In “Half Baked,” Bob Saget famously pointed out that weed is not much of a drug because, as he put it, “You ever suck dick for some marijuana?” You haven’t. Similarly, political thrillers are seldom about the weed trade (I can see it now: “Traffic II: Cruise Control” starring Method Man and Redman). I just finished watching the first season of “The Wire.” It would have been pretty pointless if it centered around Baltimore’s finest trying to bust up an inner city grass racket. The point is, unless you’re a stoner, weed just isn’t that interesting.
Though unlike me, I guess, Cypress Hill thinks marijuana is fucking fascinating. They’ve made a career through expressing this sentiment. To their credit, on their latest LP, “Rise Up,” Cypress Hill MCs B-Real and Sen Dog, don’t only rap about weed – they throw some political shit and some emo shit in there now and again – but, rest assured, they get high at least once per track.
If you get off on people talking about kush, then you should’ve started listening to Cypress Hill a long time ago. You probably did. But the strange thing about this record is that it doesn’t sound like stoner music. The beats are hard hitting. Former Rage Against the Machine guitarist, Tom Morello, supplies the riff over hard rock drums on “Shut ’em Down.” “Pass the Dutch” employs an effectively jarring sitar that is just about as non-stoner as experimental sitar can get. The flow is aggressive and emotive, not apathetic and goofy as grass-rap tends to be. Indeed, B and Sen view weed as a symbol of iconoclasm – a far cry from MF Doom dedicating an album to the munchies and Cool Calm Pete dedicating to apathy.

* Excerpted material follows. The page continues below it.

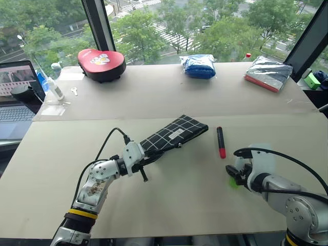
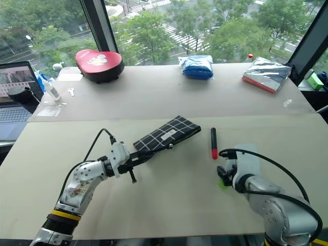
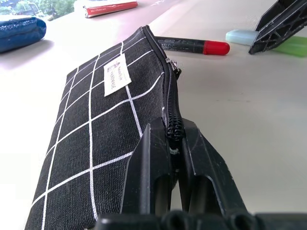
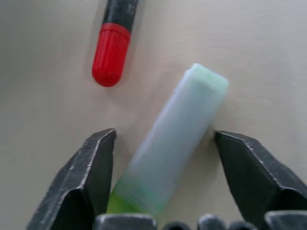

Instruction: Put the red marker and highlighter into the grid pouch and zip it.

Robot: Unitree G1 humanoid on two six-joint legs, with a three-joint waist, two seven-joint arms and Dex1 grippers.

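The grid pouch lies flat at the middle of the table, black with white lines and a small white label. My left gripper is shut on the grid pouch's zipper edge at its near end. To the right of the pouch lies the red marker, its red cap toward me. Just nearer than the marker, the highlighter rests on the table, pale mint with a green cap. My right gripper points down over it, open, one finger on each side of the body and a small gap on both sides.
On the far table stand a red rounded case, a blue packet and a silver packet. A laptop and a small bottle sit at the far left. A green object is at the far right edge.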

The good thing about this atypical take on stoner-hop is that it bucks conformity. The bad thing is that the symbolism doesn’t really play. I’m sure when B-Real gets baked, he likes ramen more than usual or thinks his posters are funny. But when, on “Bang Bang,” Real threatens that “when you talk too loud, get laid with the heat,” his shit must have been laced with something. Weed rap is fine, but if Hill is looking to subvert the dominant paradigm, they should probably find a harder drug.